BEGIN DATASET
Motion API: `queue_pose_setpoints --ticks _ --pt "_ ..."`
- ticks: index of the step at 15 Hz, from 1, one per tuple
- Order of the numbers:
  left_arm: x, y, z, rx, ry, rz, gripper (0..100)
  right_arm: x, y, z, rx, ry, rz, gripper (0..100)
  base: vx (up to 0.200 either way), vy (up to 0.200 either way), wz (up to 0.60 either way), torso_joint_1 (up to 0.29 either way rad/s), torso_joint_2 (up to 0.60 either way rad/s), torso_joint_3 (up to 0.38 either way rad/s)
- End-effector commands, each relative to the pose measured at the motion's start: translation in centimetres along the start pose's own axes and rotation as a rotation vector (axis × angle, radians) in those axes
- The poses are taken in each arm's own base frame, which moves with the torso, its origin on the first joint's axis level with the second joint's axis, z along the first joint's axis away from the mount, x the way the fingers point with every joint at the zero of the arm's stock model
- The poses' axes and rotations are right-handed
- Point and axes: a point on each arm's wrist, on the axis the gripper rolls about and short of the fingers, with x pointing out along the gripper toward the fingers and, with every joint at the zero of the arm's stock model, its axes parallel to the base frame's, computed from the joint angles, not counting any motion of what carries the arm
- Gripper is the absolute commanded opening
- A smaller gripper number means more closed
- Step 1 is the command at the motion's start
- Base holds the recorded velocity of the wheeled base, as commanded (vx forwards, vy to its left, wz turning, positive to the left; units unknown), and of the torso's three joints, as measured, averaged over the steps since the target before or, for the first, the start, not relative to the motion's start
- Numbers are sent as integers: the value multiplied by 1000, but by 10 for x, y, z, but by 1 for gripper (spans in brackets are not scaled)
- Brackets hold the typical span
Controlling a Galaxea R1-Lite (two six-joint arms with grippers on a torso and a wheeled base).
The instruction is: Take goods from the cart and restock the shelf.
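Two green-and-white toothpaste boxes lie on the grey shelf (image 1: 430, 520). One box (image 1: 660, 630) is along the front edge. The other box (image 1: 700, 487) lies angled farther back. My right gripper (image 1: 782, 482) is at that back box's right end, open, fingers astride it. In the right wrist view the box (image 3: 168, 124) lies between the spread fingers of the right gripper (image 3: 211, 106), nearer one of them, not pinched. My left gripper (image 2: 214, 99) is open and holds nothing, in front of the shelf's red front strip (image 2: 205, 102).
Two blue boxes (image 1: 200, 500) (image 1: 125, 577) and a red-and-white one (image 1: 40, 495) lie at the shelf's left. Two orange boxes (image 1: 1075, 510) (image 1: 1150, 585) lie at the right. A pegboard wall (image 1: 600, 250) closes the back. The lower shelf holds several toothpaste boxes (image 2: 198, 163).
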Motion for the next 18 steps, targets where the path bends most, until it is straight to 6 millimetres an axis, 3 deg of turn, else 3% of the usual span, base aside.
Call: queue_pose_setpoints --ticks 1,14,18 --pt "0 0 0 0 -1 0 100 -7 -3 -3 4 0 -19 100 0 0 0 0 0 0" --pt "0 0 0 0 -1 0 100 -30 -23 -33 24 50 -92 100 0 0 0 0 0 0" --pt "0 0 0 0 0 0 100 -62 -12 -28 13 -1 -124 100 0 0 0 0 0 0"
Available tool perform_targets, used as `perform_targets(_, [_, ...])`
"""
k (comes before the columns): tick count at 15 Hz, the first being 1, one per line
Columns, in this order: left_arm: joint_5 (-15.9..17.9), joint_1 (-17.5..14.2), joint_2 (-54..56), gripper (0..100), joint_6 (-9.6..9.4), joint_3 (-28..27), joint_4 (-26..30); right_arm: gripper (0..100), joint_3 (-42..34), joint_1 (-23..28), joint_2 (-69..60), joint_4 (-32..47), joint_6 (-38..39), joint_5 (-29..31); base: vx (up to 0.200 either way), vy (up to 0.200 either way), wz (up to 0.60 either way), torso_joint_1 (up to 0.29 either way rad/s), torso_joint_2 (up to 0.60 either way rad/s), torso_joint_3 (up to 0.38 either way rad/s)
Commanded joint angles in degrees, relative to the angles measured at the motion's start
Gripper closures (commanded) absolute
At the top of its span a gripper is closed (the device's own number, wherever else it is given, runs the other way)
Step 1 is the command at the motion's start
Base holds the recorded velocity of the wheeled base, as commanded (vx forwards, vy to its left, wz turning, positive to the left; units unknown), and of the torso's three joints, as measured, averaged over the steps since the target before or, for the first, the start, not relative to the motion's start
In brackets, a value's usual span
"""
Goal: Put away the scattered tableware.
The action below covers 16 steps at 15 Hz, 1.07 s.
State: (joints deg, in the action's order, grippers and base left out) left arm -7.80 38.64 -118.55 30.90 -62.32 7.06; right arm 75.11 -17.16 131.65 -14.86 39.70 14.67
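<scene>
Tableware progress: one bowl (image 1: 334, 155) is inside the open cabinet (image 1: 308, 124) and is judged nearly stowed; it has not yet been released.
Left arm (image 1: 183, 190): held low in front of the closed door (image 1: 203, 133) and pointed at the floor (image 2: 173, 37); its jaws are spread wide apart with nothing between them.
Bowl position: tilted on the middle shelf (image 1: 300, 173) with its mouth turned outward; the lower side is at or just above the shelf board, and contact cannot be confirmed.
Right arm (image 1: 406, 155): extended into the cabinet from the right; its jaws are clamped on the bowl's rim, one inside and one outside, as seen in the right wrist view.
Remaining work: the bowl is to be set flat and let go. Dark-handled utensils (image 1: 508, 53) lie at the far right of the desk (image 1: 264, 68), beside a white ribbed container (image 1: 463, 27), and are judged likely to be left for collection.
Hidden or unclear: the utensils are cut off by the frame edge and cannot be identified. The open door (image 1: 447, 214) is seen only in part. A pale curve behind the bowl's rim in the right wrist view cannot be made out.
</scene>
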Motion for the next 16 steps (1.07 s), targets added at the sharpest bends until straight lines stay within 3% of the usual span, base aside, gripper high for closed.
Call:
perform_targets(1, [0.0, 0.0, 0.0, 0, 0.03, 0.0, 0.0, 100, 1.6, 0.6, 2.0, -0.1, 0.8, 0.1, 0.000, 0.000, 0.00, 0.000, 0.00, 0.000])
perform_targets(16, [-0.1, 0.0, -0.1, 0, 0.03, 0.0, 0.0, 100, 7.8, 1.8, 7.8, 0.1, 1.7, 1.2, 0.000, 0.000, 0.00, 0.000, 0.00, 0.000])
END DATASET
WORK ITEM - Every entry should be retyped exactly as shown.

SOLUTION -
Motion API: `queue_pose_setpoints --ticks _ --pt "_ ..."`
- ticks: index of the step at 15 Hz, from 1, one per tuple
- Order of the numbers:
  left_arm: x, y, z, rx, ry, rz, gripper (0..100)
  right_arm: x, y, z, rx, ry, rz, gripper (0..100)
  base: vx (up to 0.200 either way), vy (up to 0.200 either way), wz (up to 0.60 either way), torso_joint_1 (up to 0.29 either way rad/s), torso_joint_2 (up to 0.60 either way rad/s), torso_joint_3 (up to 0.38 either way rad/s)
- End-effector commands, each relative to the pose measured at the motion's start: translation in centimetres along the start pose's own axes and rotation as a rotation vector (axis × angle, radians) in those axes
- The poses are taken in each arm's own base frame, which moves with the torso, its origin on the first joint's axis level with the second joint's axis, z along the first joint's axis away from the mount, x the way the fingers point with every joint at the zero of the arm's stock model
- The poses' axes and rotations are right-handed
- Point and axes: a point on each arm's wrist, on the axis the gripper rolls about and short of the fingers, with x pointing out along the gripper toward the fingers and, with every joint at the zero of the arm's stock model, its axes parallel to the base frame's, computed from the joint angles, not counting any motion of what carries the arm
- Gripper is the absolute commanded opening
- A smaller gripper number means more closed
- Step 1 is the command at the motion's start
- Base holds the recorded velocity of the wheeled base, as commanded (vx forwards, vy to its left, wz turning, positive to the left; units unknown), and of the torso's three joints, as measured, averaged over the steps since the target before or, for the first, the start, not relative to the motion's start
- Numbers are sent as integers: the value multiplied by 1000, but by 10 for x, y, z, but by 1 for gripper (spans in brackets are not scaled)
- Brackets hold the typical span
Controlling a Galaxea R1-Lite (two six-joint arms with grippers on a torso and a wheeled base).
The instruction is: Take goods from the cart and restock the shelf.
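Two green-and-white toothpaste boxes lie on the grey shelf (image 1: 430, 520). One box (image 1: 660, 630) is along the front edge. The other box (image 1: 700, 487) lies angled farther back. My right gripper (image 1: 782, 482) is at that back box's right end, open, fingers astride it. In the right wrist view the box (image 3: 168, 124) lies between the spread fingers of the right gripper (image 3: 211, 106), nearer one of them, not pinched. My left gripper (image 2: 214, 99) is open and holds nothing, in front of the shelf's red front strip (image 2: 205, 102).
Two blue boxes (image 1: 200, 500) (image 1: 125, 577) and a red-and-white one (image 1: 40, 495) lie at the shelf's left. Two orange boxes (image 1: 1075, 510) (image 1: 1150, 585) lie at the right. A pegboard wall (image 1: 600, 250) closes the back. The lower shelf holds several toothpaste boxes (image 2: 198, 163).
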Motion for the next 18 steps, targets where the path bends most, until it is straight to 6 millimetres an axis, 3 deg of turn, else 3% of the usual span, base aside.
Call: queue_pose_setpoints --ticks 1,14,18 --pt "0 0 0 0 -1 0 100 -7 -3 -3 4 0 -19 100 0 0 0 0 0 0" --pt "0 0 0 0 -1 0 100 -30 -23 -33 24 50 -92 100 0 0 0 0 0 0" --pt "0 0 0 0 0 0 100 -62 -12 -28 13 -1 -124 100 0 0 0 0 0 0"
Available tool perform_targets, used as `perform_targets(_, [_, ...])`
"""
k (comes before the columns): tick count at 15 Hz, the first being 1, one per line
Columns, in this order: left_arm: joint_5 (-15.9..17.9), joint_1 (-17.5..14.2), joint_2 (-54..56), gripper (0..100), joint_6 (-9.6..9.4), joint_3 (-28..27), joint_4 (-26..30); right_arm: gripper (0..100), joint_3 (-42..34), joint_1 (-23..28), joint_2 (-69..60), joint_4 (-32..47), joint_6 (-38..39), joint_5 (-29..31); base: vx (up to 0.200 either way), vy (up to 0.200 either way), wz (up to 0.60 either way), torso_joint_1 (up to 0.29 either way rad/s), torso_joint_2 (up to 0.60 either way rad/s), torso_joint_3 (up to 0.38 either way rad/s)
Commanded joint angles in degrees, relative to the angles measured at the motion's start
Gripper closures (commanded) absolute
At the top of its span a gripper is closed (the device's own number, wherever else it is given, runs the other way)
Step 1 is the command at the motion's start
Base holds the recorded velocity of the wheeled base, as commanded (vx forwards, vy to its left, wz turning, positive to the left; units unknown), and of the torso's three joints, as measured, averaged over the steps since the target before or, for the first, the start, not relative to the motion's start
In brackets, a value's usual span
"""
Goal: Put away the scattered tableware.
The action below covers 16 steps at 15 Hz, 1.07 s.
State: (joints deg, in the action's order, grippers and base left out) left arm -7.80 38.64 -118.55 30.90 -62.32 7.06; right arm 75.11 -17.16 131.65 -14.86 39.70 14.67
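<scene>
Tableware progress: one bowl (image 1: 334, 155) is inside the open cabinet (image 1: 308, 124) and is judged nearly stowed; it has not yet been released.
Left arm (image 1: 183, 190): held low in front of the closed door (image 1: 203, 133) and pointed at the floor (image 2: 173, 37); its jaws are spread wide apart with nothing between them.
Bowl position: tilted on the middle shelf (image 1: 300, 173) with its mouth turned outward; the lower side is at or just above the shelf board, and contact cannot be confirmed.
Right arm (image 1: 406, 155): extended into the cabinet from the right; its jaws are clamped on the bowl's rim, one inside and one outside, as seen in the right wrist view.
Remaining work: the bowl is to be set flat and let go. Dark-handled utensils (image 1: 508, 53) lie at the far right of the desk (image 1: 264, 68), beside a white ribbed container (image 1: 463, 27), and are judged likely to be left for collection.
Hidden or unclear: the utensils are cut off by the frame edge and cannot be identified. The open door (image 1: 447, 214) is seen only in part. A pale curve behind the bowl's rim in the right wrist view cannot be made out.
</scene>
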Motion for the next 16 steps (1.07 s), targets added at the sharpest bends until straight lines stay within 3% of the usual span, base aside, gripper high for closed.
Call:
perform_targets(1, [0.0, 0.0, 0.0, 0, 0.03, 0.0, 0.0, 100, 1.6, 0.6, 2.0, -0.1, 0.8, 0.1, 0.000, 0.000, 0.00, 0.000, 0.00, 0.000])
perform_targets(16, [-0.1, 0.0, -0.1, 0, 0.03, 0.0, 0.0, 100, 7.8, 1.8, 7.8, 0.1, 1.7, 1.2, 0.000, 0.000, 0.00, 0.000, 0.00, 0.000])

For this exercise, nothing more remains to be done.